Quicksort is a highly efficient sorting algorithm that works by partitioning an array into two sub-arrays, then recursively sorting each sub-array. It follows the divide-and-conquer strategy. The key idea behind quicksort is to select a 'pivot' element from the array and partition the other elements into two sub-arrays according to whether they are less than or greater than the pivot. 

Here's a step-by-step explanation of the Quicksort algorithm:

1. **Choose a Pivot:** Select a pivot element from the array. This pivot can be chosen in various ways, such as selecting the first element, the last element, a random element, or even the median of the array.

2. **Partitioning:** Rearrange the elements in the array so that all elements less than the pivot come before it, and all elements greater than the pivot come after it. After this partitioning, the pivot is in its final sorted position.

3. **Recursively Sort Sub-arrays:** Recursively apply the above steps to the sub-arrays formed by partitioning the array at the pivot. That is, apply Quicksort to the sub-array of elements less than the pivot and the sub-array of elements greater than the pivot.

4. **Combine:** Once all the recursive calls have completed, the entire array will be sorted.

5. **Base Case:** The base case for the recursion is when the sub-array has zero or one element, in which case it is already considered sorted.

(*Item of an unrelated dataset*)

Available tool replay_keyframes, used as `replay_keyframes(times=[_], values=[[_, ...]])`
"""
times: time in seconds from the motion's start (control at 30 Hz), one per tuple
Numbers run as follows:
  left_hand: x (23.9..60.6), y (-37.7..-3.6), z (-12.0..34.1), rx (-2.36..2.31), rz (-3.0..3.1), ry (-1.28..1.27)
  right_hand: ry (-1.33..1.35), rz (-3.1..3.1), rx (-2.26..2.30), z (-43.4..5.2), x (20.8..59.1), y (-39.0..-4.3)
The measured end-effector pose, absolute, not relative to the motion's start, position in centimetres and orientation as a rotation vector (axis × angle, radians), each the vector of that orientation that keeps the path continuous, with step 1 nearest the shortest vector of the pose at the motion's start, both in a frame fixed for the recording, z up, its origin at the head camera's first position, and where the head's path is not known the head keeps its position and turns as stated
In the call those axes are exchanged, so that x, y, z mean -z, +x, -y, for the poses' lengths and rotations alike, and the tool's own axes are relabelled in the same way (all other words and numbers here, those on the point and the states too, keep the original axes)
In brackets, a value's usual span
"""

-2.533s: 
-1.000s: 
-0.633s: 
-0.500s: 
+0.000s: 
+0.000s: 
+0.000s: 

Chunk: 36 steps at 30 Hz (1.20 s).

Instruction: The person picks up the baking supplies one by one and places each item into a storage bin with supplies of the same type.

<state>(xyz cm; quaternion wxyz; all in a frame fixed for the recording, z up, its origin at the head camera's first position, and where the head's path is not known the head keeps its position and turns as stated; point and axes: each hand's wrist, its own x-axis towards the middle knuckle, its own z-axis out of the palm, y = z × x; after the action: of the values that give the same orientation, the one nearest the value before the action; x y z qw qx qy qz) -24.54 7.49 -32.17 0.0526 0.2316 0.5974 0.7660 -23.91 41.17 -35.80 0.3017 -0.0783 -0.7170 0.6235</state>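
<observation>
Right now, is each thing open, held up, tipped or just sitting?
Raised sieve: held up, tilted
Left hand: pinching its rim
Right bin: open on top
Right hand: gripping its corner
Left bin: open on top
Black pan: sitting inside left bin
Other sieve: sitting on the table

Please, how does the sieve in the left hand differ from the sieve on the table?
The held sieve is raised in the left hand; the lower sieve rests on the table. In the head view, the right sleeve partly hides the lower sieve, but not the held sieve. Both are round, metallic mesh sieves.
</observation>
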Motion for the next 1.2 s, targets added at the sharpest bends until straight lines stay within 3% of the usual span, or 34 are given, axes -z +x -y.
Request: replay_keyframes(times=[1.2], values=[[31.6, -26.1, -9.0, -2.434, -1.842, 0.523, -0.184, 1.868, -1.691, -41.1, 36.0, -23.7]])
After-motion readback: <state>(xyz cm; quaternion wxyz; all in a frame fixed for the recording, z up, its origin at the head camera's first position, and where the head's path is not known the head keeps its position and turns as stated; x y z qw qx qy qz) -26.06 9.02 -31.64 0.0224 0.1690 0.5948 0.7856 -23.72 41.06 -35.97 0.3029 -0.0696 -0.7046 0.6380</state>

Quicksort has an average and best-case time complexity of $O(n.log(n))$, where n is the number of elements in the array. However, in the worst case (when the pivot is poorly chosen, leading to highly unbalanced partitions), the time complexity can degrade to $O(n^2)$. Despite this worst-case scenario, Quicksort is often faster in practice compared to other $O(n.log(n))$ sorting algorithms like Merge Sort and Heap Sort, especially for large datasets, due to its cache efficiency and low overhead.

In [7]:
def median_of_three(arr): #Here we use the median of three method to get the pivot
    low = 0 #Set index 1 = beginning of array
    high = len(arr) - 1 #Set index 2 = end of array
    mid = (low + high) // 2 # Using the floor function (we need integer values) calculate the midpoint.
    a = arr[low]
    b = arr[mid]
    c = arr[high]
    #As the array is unsorted, we need to check which of these values is the midpoint, and then return that index as the pivot index 
    if a <= b <= c or c <= b <= a: 
        return mid
    elif b <= a <= c or c <= a <= b:
        return low
    else:
        return high

In [8]:
def partition(arr):
    pivot_index = median_of_three(arr)
    pivot = arr[pivot_index]
    # Swap pivot element with the last element
    arr[pivot_index], arr[-1] = arr[-1], arr[pivot_index]
    
    i = -1
    for j in range(len(arr) - 1): #iterating through the entire array
        #if we find an element lesser than the pivot element, we swap it with i, incrementing from -1 upwards
        if arr[j] <= pivot:
            i += 1
            arr[i], arr[j] = arr[j], arr[i]
    #We then swap the pivot element, with the element just above the largest value which is less than the pivot
    arr[i+1], arr[-1] = arr[-1], arr[i+1]
    #The pivot is now in the correct index, with everything larger to the right, and everything lesser to the left
    return i + 1    

In [9]:
def quicksort(arr):
    if len(arr) <= 1: # If we're trying to split 1 element, we just return the element
        return arr
    pivot_index = partition(arr)
    return quicksort(arr[:pivot_index]) + [arr[pivot_index]] + quicksort(arr[pivot_index + 1:]) # Recursively call the quicksort function, until 
# only 1 element lists are left to be joined , which will be step 4 in the checklist above

In [10]:
# Example usage:
arr = [2,8,5,3,9,4,1]
sorted_arr = quicksort(arr)
print("Sorted array is:", sorted_arr)

Sorted array is: [1, 2, 3, 4, 5, 8, 9]


## Heap Sort

Heap sort is a comparison-based sorting algorithm that uses a binary heap data structure to sort elements. It is an in-place algorithm, meaning it sorts the array without requiring additional space.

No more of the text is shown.